== TASK DETAILS ==
In the listing below, which lines contain the string "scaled"? Copy them all.

DATA EXTRACTS Start Marker

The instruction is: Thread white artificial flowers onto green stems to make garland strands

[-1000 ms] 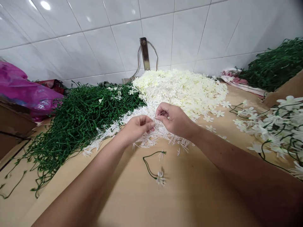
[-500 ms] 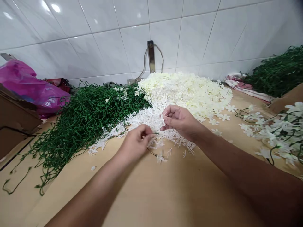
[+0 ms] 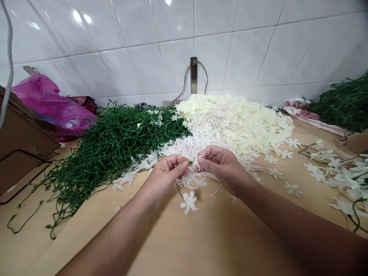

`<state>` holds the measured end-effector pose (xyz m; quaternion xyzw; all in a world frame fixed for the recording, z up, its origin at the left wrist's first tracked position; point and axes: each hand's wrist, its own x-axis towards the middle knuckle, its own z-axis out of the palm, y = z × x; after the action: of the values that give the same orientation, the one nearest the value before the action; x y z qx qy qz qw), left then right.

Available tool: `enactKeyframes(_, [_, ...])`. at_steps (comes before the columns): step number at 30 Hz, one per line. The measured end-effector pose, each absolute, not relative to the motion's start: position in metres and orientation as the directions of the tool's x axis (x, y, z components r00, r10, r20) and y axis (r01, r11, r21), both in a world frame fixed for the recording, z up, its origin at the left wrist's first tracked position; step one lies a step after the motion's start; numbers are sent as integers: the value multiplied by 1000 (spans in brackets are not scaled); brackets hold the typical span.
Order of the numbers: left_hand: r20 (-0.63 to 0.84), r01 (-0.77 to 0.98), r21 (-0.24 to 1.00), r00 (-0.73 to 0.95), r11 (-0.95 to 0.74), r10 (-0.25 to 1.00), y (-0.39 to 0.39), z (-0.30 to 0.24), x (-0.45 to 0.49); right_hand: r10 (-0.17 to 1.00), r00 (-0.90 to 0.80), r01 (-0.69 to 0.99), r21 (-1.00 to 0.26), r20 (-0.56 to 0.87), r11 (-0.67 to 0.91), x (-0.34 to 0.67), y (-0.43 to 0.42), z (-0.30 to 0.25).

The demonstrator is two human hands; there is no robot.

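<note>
Pinched in my left hand is a green artificial flower stem, its tip pointing right. One white flower hangs below that hand on a dark green stalk. My right hand closes its thumb and fingers on a small white flower piece, right against the stem tip. Fingers hide part of both pieces. Behind my hands lies a heap of thin white stamen pieces. A pile of green stems is at the left, and a mound of cream blossoms behind at the right.
Finished-looking flowers on stems lie at the right, with loose blossoms nearby. More green stems sit at the far right. A pink plastic bag and a cardboard box stand left. A tiled wall closes the back.
My hands have come together, bringing the stem tip and the white piece against each other. The flower below my left hand now hangs in fuller view. The camera view has shifted slightly.
</note>
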<state>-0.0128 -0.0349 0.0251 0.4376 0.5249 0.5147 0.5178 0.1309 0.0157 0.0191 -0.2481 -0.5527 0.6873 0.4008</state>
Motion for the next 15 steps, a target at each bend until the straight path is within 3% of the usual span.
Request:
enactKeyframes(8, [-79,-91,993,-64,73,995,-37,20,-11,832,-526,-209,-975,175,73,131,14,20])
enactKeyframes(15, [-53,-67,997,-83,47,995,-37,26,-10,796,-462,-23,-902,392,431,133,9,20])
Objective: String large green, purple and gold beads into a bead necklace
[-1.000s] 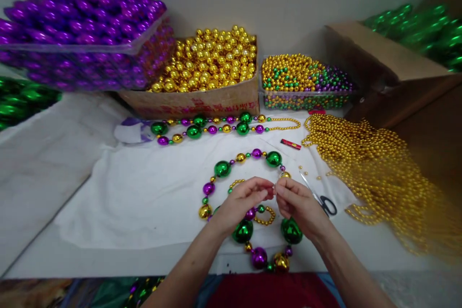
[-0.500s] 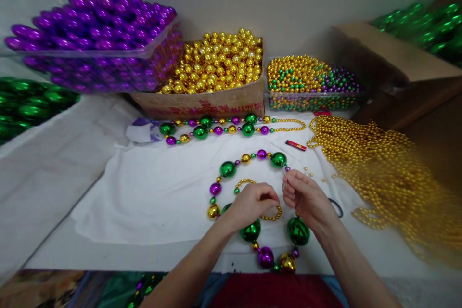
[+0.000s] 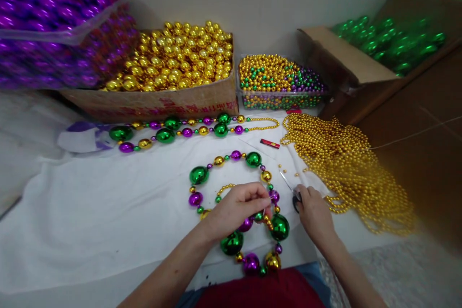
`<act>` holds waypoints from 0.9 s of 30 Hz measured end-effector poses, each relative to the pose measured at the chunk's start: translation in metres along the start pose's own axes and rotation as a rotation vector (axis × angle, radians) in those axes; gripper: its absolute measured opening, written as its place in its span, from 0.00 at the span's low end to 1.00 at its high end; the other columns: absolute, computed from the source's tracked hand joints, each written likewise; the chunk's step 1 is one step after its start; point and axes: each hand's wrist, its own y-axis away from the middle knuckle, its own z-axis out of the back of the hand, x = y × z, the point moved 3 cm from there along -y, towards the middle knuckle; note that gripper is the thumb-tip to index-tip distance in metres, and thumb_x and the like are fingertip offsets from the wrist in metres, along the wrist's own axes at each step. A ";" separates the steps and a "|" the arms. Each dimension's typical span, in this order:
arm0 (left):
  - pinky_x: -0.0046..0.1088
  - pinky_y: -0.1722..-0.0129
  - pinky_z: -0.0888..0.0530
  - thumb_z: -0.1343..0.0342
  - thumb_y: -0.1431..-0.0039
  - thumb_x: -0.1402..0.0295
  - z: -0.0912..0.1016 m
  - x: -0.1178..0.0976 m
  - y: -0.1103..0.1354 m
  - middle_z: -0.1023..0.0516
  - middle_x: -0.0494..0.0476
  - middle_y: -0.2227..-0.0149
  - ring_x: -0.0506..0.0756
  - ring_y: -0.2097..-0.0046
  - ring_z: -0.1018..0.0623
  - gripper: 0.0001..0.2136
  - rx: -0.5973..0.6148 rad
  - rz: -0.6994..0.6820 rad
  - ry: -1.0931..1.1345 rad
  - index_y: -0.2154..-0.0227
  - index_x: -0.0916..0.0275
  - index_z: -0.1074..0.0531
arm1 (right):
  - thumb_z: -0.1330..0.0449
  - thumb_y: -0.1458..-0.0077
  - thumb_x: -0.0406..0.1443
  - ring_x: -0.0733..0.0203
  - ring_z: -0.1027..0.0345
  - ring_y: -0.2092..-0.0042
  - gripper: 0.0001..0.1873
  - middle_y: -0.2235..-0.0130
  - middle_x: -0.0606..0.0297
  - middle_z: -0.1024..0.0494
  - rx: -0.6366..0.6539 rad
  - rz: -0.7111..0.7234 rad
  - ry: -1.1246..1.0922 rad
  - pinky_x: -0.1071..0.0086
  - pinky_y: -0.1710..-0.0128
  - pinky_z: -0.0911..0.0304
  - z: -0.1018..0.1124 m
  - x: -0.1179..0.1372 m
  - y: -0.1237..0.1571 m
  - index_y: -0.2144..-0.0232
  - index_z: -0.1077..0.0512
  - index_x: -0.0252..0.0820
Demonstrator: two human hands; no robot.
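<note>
A bead necklace (image 3: 280,227) of green, purple and gold beads lies looped on the white cloth. My left hand (image 3: 243,204) is closed in a pinch on its string end, over the loop, with small gold and green beads just below the fingers. Part of the loop is hidden beneath that hand. To the right, my right hand (image 3: 314,209) has its fingers on the black handle of a pair of scissors (image 3: 287,181). The blades point away, towards a few loose gold beads on the cloth.
A finished-looking bead strand (image 3: 165,135) lies behind, beside a red lighter (image 3: 270,144). Gold bead chains (image 3: 335,159) are heaped at right. Along the back stand a gold-bead carton (image 3: 151,105), a clear mixed-bead bin (image 3: 281,100), purple beads (image 3: 54,5) and green beads (image 3: 390,41).
My right hand has left the string beside my left hand and moved right onto the scissors. My left hand now pinches the string end. The view has swung to the right.
</note>
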 end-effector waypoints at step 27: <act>0.26 0.74 0.31 0.41 0.48 0.60 -0.067 0.027 -0.072 0.25 0.51 0.76 0.49 0.77 0.28 0.12 0.411 0.303 0.076 0.71 0.63 0.35 | 0.29 0.66 0.41 0.70 0.41 0.79 0.24 0.78 0.70 0.29 0.554 -0.434 -1.157 0.78 0.81 0.46 0.033 -0.076 0.125 0.62 0.23 0.46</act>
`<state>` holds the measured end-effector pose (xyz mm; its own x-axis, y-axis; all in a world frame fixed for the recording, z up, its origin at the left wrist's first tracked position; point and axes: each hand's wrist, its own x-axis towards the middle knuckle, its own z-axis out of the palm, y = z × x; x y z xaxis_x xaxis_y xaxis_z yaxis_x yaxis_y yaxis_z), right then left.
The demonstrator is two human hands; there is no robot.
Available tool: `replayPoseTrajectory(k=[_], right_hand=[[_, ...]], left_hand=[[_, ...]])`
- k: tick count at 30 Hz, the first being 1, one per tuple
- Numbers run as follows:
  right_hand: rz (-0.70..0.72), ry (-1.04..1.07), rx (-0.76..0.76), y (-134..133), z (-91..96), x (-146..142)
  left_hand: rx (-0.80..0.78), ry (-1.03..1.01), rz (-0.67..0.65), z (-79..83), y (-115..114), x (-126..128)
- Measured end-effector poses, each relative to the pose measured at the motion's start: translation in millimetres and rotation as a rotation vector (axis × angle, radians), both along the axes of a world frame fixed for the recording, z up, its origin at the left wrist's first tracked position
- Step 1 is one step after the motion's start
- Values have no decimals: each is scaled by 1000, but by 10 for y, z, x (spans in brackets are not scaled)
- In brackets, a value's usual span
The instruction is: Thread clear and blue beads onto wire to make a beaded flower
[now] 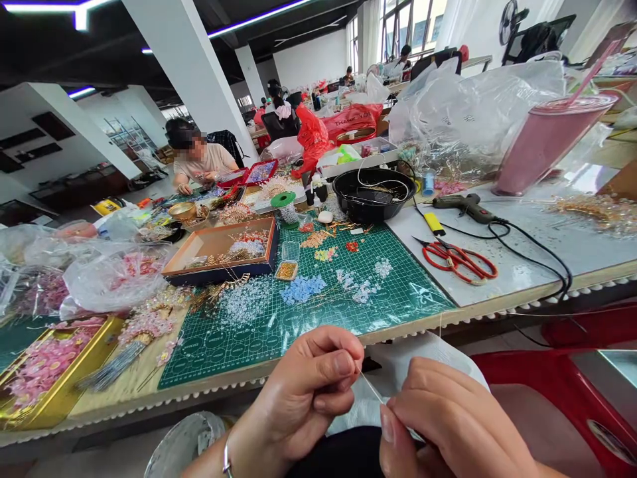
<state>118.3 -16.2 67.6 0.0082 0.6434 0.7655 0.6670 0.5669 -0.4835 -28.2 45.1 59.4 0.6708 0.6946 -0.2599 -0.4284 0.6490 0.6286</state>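
Note:
Close to my lap, in front of the table edge, my left hand [318, 378] pinches one end of a thin pale strand [371, 386] between thumb and forefinger. Whether it is thread or wire I cannot tell. My right hand [448, 418] grips the same strand a short way to the right, and it runs taut between them. On the green cutting mat [209, 352] beyond lie blue flower-like pieces [302, 289], pale translucent flowers [355, 285], clear beads [243, 302] and a small box of gold beads [286, 270].
Red-handled scissors [458, 259], a glue gun [465, 206] with its cord and a tilted-looking pink drink cup [552, 143] stand to the right. A black bowl [373, 199] and a cardboard tray [223, 252] sit farther back. A co-worker [202, 159] sits across the table.

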Motion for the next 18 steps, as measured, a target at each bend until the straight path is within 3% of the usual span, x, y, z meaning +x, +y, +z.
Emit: replayPoseTrajectory(k=[6, 18], right_hand=[[70, -42, 15, -6, 35, 54], [77, 51, -17, -67, -57, 8]], left_hand=[[-4, 1, -5, -6, -15, -15], [-34, -35, -24, 17, -48, -29]])
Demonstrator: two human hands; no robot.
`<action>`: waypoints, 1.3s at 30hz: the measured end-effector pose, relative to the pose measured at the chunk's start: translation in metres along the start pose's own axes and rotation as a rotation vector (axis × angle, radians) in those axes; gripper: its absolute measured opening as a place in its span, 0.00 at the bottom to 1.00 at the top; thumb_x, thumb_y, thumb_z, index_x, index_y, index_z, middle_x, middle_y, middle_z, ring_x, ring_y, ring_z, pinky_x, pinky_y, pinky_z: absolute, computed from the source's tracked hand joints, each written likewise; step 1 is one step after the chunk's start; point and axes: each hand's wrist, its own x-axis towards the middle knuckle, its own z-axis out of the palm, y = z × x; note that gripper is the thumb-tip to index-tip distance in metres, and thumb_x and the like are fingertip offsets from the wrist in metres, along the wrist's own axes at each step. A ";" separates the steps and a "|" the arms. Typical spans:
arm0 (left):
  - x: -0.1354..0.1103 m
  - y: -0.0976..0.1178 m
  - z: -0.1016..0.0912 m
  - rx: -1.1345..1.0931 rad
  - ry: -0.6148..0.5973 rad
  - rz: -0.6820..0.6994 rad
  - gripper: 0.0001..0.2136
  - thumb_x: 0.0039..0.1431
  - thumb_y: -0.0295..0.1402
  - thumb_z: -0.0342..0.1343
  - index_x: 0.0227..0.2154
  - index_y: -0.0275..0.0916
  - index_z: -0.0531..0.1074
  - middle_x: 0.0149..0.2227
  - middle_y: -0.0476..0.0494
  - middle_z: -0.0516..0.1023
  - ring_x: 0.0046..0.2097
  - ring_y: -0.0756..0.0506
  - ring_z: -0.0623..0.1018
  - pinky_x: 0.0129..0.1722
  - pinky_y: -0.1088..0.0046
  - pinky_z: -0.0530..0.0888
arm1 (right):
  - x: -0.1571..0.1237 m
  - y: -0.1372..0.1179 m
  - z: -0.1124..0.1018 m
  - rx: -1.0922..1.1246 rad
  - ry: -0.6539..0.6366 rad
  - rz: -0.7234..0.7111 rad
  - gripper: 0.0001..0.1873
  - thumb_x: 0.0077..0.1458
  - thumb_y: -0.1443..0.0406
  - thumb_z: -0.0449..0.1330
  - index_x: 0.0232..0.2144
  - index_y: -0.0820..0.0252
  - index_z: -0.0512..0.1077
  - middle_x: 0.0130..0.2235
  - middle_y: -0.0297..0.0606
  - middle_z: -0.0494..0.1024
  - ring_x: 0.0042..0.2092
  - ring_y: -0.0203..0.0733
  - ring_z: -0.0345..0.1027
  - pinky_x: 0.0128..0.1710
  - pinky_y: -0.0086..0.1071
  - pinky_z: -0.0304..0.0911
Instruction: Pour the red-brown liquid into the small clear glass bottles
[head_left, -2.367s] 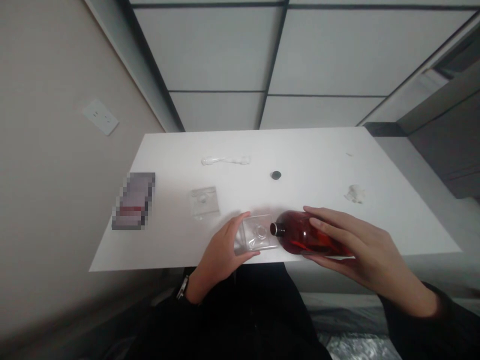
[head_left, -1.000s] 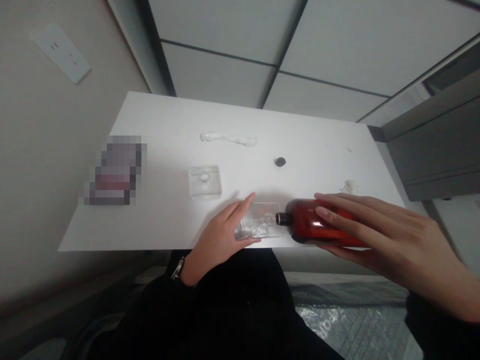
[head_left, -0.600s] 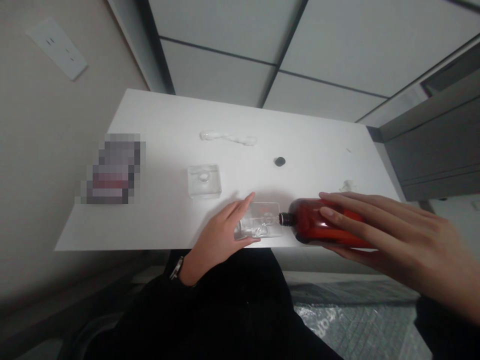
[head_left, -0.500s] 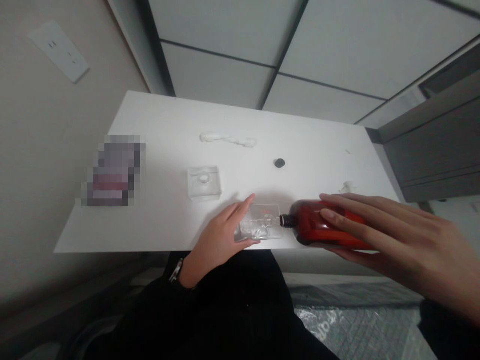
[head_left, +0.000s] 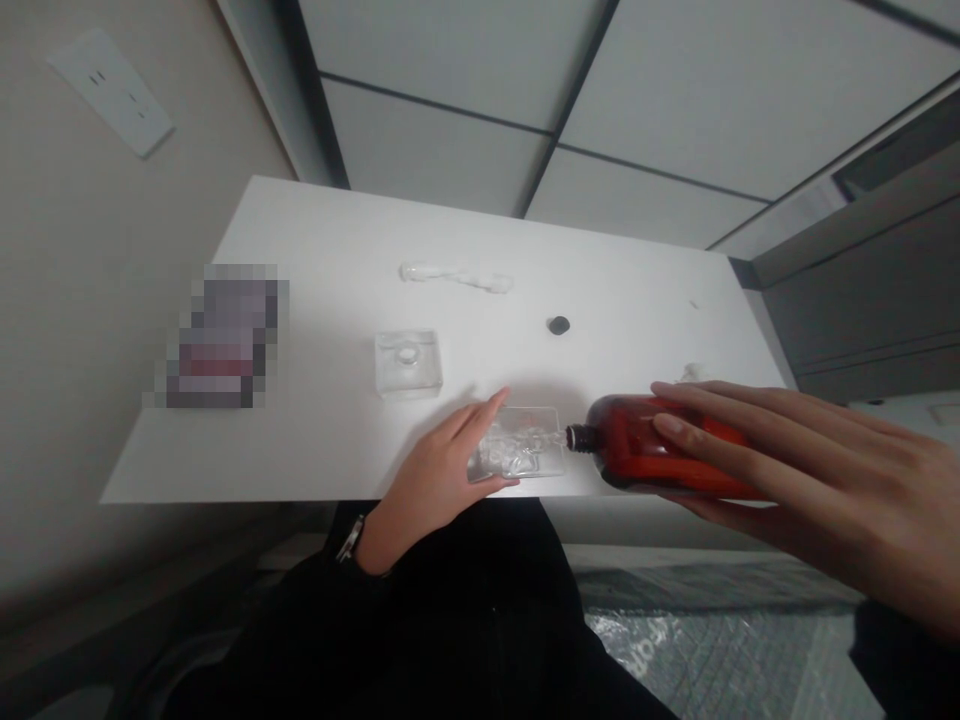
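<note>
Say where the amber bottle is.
In the head view, the amber bottle sits in the right hand, neck beside the clear square bottle under the left hand.

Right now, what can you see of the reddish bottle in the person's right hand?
The reddish-brown bottle looks like glossy tinted glass, with a rounded shoulder and a short dark neck; no cap shows. It lies on its side, nearly level, neck pointing left, the right hand wrapped around its body. Its mouth sits by a clear square bottle; I cannot tell whether they touch.
</note>
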 end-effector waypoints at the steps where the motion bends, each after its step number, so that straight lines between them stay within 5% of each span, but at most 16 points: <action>1: 0.000 0.000 0.000 0.001 0.000 0.004 0.47 0.60 0.35 0.73 0.76 0.54 0.51 0.71 0.40 0.70 0.70 0.34 0.73 0.69 0.53 0.73 | 0.000 0.000 -0.001 0.008 0.002 0.002 0.37 0.71 0.64 0.58 0.76 0.37 0.54 0.65 0.39 0.78 0.57 0.63 0.80 0.47 0.56 0.83; 18: 0.001 -0.001 0.003 0.016 0.023 0.000 0.43 0.58 0.34 0.74 0.72 0.50 0.58 0.70 0.39 0.71 0.70 0.35 0.74 0.68 0.54 0.74 | 0.000 0.000 -0.007 -0.019 -0.021 0.003 0.37 0.73 0.63 0.56 0.77 0.34 0.51 0.65 0.36 0.78 0.58 0.63 0.79 0.45 0.54 0.83; 39: 0.001 -0.001 0.004 0.039 0.032 0.047 0.42 0.59 0.34 0.74 0.71 0.49 0.57 0.70 0.38 0.72 0.69 0.36 0.75 0.67 0.55 0.75 | 0.006 -0.001 -0.012 -0.110 -0.026 -0.073 0.37 0.74 0.61 0.53 0.78 0.42 0.47 0.65 0.40 0.78 0.59 0.61 0.79 0.42 0.52 0.80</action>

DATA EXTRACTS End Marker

== REPLY TO THE TASK ==
Available tool: `enactKeyframes(_, [_, ...])`. at_steps (comes before the columns): step number at 30 Hz, one per line. The measured end-effector pose, each absolute, not relative to the motion's start: position in metres and orientation as the directions of the tool's x axis (x, y, z components r00, r10, r20) and y axis (r01, r11, r21), both in a world frame fixed for the recording, z up, its origin at the left wrist's first tracked position; step one lies a step after the motion's start; numbers are sent as integers: the value multiplied by 1000 (spans in brackets are not scaled); brackets hold the typical span.
- Values have no decimals: each is scaled by 1000, but by 10 for y, z, x (spans in brackets are not scaled)

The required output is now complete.